Unlike federal lobbying disclosure rules, health insurers aren’t required to reveal what they are spending to influence state insurance commissioners, but the numbers are high. In New York alone, health insurers have spent $10,602,387 on lobbying since 2007, according to an HCAN review of data maintained by the New York State Commission on Public Integrity. No figures are readily available on how much money health insurers spend on lobbying in 49 other state capitals.
This gap in reporting is troubling because this category of state officials—insurance commissioners—has never been subjected to a nationally coordinated pressure campaign to use their state authority to block implementation of consumer protections enacted by Congress. The NAIC is due to make its recommendations soon—perhaps even this weekend—to the U.S. Health and Human Services Department.
“The insurance companies are spending an unprecedented amount of money to stampede regulators into gutting critical consumer protections before they even take effect,” said Rome. “These massive lobbying expenditures must be disclosed. The public has a right to know how much the insurance companies are spending to protect their excessive profits and outrageous CEO pay.”
The health insurance industry wants to expand the definition of allowable medical expenses to include costs that are not directly related to the delivery of care and have not historically been classified as medical. Instead of reducing costs and improving the efficiency of their operations, they simply want to change how certain expenses are classified so they don’t really have to alter their business practices to make their products more valuable. Already, WellPoint, the nation’s largest private health insurer by enrollment and operator of Blue Cross plans in 14 states, has reclassified $500 million in administrative costs as medical expenses in their communications with investors—a unilateral move to create a new status quo.

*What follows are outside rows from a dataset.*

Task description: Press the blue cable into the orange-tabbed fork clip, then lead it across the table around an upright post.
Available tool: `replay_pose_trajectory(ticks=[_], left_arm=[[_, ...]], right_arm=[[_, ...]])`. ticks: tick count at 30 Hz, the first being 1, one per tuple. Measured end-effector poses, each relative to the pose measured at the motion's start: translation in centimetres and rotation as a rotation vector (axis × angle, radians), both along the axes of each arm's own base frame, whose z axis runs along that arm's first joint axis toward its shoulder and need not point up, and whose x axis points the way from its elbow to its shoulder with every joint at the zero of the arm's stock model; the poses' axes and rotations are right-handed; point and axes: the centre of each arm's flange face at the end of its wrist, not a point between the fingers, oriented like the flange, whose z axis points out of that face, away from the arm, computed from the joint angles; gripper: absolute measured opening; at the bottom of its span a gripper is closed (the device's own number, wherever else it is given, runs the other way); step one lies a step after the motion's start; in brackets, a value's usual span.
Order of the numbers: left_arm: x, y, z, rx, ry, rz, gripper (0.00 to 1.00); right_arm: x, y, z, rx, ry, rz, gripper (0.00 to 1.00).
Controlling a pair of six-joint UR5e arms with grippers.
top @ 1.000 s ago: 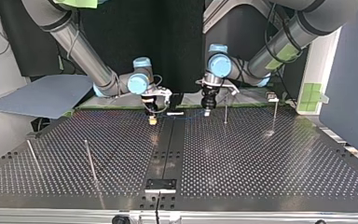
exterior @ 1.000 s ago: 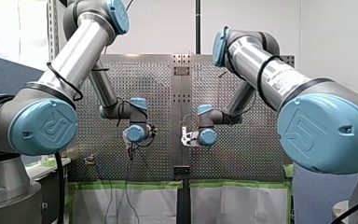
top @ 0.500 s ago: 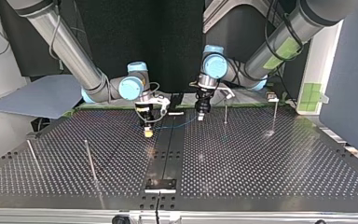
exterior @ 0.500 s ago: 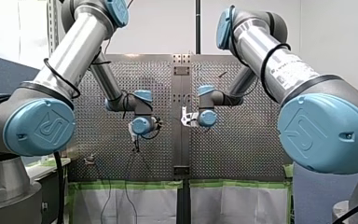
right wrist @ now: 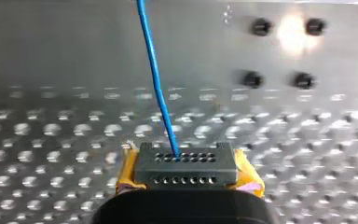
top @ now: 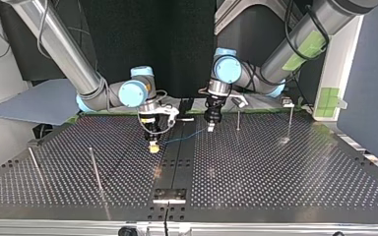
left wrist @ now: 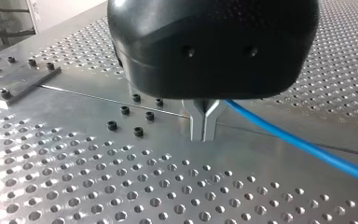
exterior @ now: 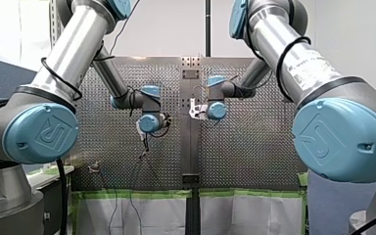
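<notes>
Perforated table (top: pixel 275 172) — blue cable (right wrist: pixel 166 116) pinched in right pincer (right wrist: pixel 185 168).

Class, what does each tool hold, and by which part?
Both pinch the blue cable: my right tool and my left tool, at opposite ends of one span.

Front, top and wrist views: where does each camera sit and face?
Front view: behind and above my left arm and my right arm, looking over the perforated table.
Top view: across the table, facing the arms; my left gripper and my right gripper show.
Left wrist view: on that wrist, looking along its metal fingers at the table.
Right wrist view: on that wrist, looking past its yellow pads.
Shared: top and wrist views show the blue cable.
</notes>
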Motion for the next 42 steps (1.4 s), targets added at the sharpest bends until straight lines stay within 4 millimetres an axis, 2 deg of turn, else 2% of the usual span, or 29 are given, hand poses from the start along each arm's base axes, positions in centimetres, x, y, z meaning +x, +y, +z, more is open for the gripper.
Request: replay_pose_trajectory(ticks=[7,18,28,42], left_arm=[[-0.1,-0.3,1.6,-0.014,-0.011,-0.005,0.0],[0.7,-1.4,4.1,-0.027,-0.018,-0.015,0.0],[0.8,-1.4,8.6,-0.101,-0.071,-0.021,0.0],[0.9,-2.1,9.9,-0.122,-0.084,-0.054,0.0]], right_arm=[[-0.1,0.5,2.9,-0.025,-0.01,0.003,0.0],[-0.4,1.0,6.1,-0.052,-0.027,0.003,0.0],[-1.1,1.6,10.4,-0.096,-0.061,0.0,0.0],[-1.8,1.8,12.8,-0.113,-0.076,-0.007,0.0]])
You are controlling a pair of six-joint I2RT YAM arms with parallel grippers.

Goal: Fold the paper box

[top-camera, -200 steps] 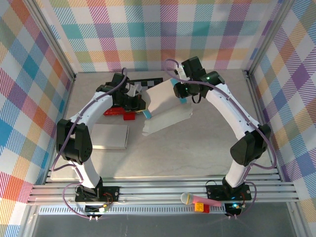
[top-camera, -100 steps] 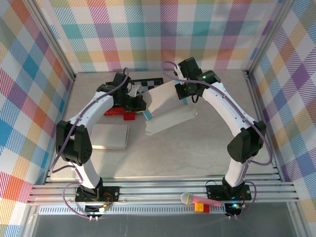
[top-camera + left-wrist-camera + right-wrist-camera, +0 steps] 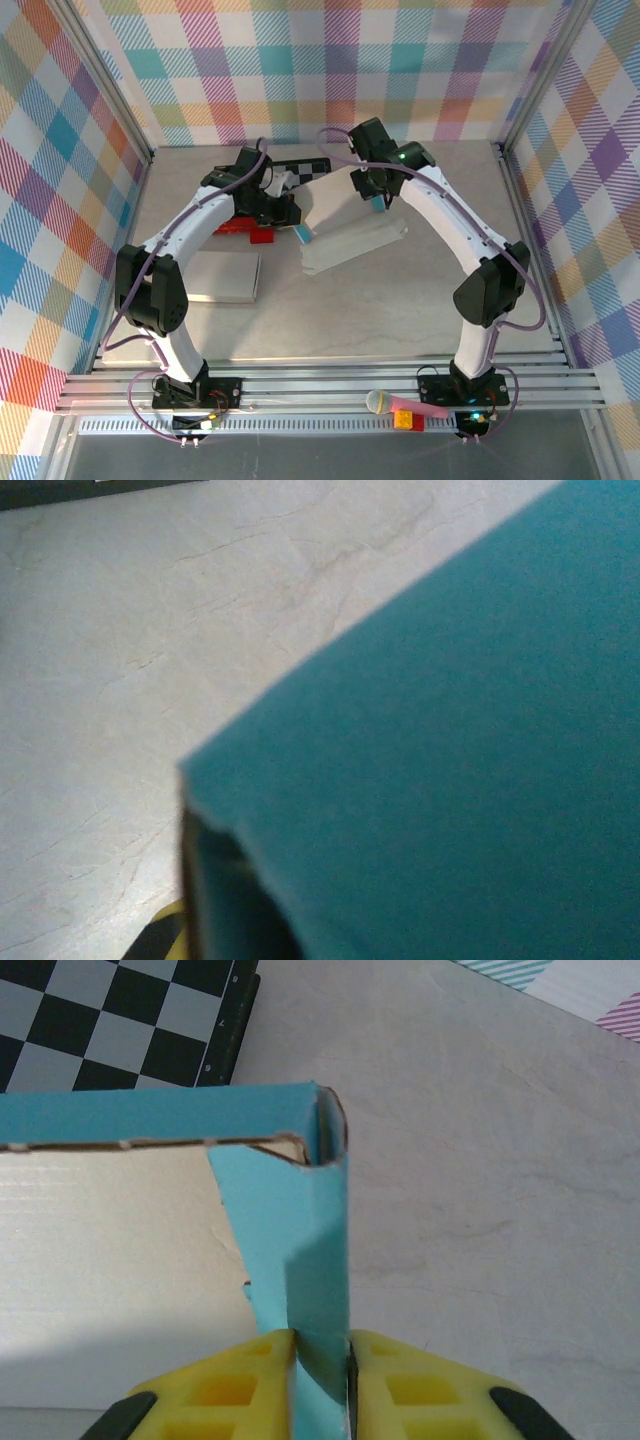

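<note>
At the far middle of the worktop (image 3: 420, 300), between the two arms, the paper box (image 3: 350, 240) lies half-formed, teal outside and white inside. The right jaws are clenched on its upright teal wall (image 3: 318, 1260) just below a folded corner, with the yellow pads (image 3: 225, 1385) pinching the card from both sides. The left jaws are clenched too, at the box's left edge. Teal card sits hard against that wrist camera, so I cannot tell whether they grasp it or only lie beside it.

The pinch is on a narrow strip of thin card. A twist or hard pull from the right arm could tear it along the rough edge at the corner, or crease the wall off its fold line. If the arms pull against each other, the panel may buckle. If the left side is not truly held, the whole box could slide towards the red block (image 3: 262, 236) just to its left.

The box's inside, where it shows, is bare white card with nothing in it. A flat pale box (image 3: 224, 276) lies well apart on the left, and I cannot tell its contents.
</note>
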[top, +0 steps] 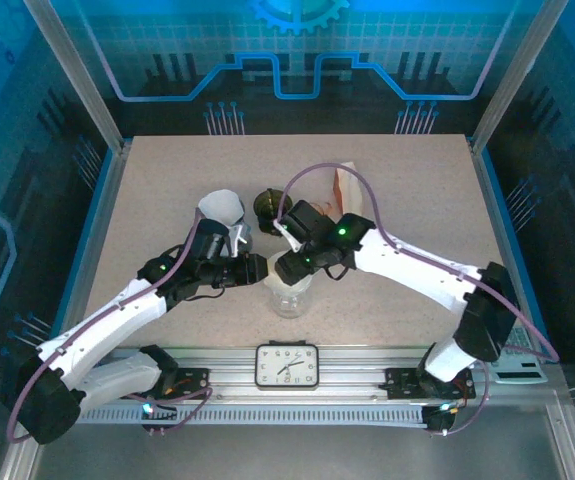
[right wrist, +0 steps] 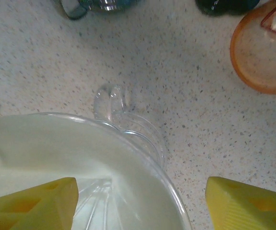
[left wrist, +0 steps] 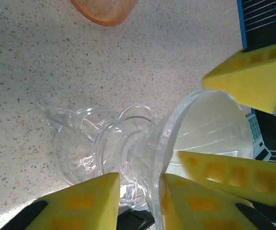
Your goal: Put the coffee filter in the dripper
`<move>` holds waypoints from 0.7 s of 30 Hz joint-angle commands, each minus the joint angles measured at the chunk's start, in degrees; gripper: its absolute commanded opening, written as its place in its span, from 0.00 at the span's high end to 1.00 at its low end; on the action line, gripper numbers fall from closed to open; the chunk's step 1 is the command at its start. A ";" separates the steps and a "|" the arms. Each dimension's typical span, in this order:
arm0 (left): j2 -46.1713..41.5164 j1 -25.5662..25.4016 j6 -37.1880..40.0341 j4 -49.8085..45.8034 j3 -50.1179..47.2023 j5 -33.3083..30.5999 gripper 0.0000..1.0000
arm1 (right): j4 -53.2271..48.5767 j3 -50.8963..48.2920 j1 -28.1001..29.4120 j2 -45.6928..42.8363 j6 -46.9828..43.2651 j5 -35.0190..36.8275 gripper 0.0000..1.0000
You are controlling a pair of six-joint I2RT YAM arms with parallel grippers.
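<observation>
1. The left end effector (left wrist: 138, 186) is narrow. Its yellow fingers sit either side of the wall of the clear dripper (left wrist: 138, 143), and it looks to be pinching the glass to steady it on the speckled desk (right wrist: 176, 72).
2. The right end effector (right wrist: 141, 186) stands wide, directly above the dripper's mouth, and holds nothing.
3. Just below and between the right fingers, white paper lines the cone. This reads as the coffee filter (right wrist: 56, 143), already inside, though ribs show at the cone's bottom.
4. You are likely at the seating step: the filter is in the cone but not surely snug.
5. Next, you would need either a gentle downward press from the right end effector to settle the paper, or a straight lift clear. Meanwhile the left guards the dripper against tipping.
</observation>
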 commanded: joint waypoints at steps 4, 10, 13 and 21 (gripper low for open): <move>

The stakes in this battle are huge. If the new law had been on the books in 2009, the six largest for-profit health insurance companies would have been required to give $1.9 billion back to health plan members for that year alone under the rebate rules enacted by Congress.
“The MLR standards in the Affordable Care Act are critical to curbing the worst of the health insurance industry’s consumer abuses, controlling rising premium costs, increasing the value of premiums paid by private and public customers, and reining in the profiteering of health insurance companies,” Rome said. “If the lobbyists are thwarted and rules governing medical-loss ratios, rate review and other consumer protections are implemented as intended, the health reform law will hold accountable an industry that abuses millions of customers when they need health benefits the most.”
Health Care for America Now is the nation’s leading grassroots health care advocacy organization. HCAN led the fight over the past two years to win passage of health reform and to keep Congress from being steamrolled by corporate special interests.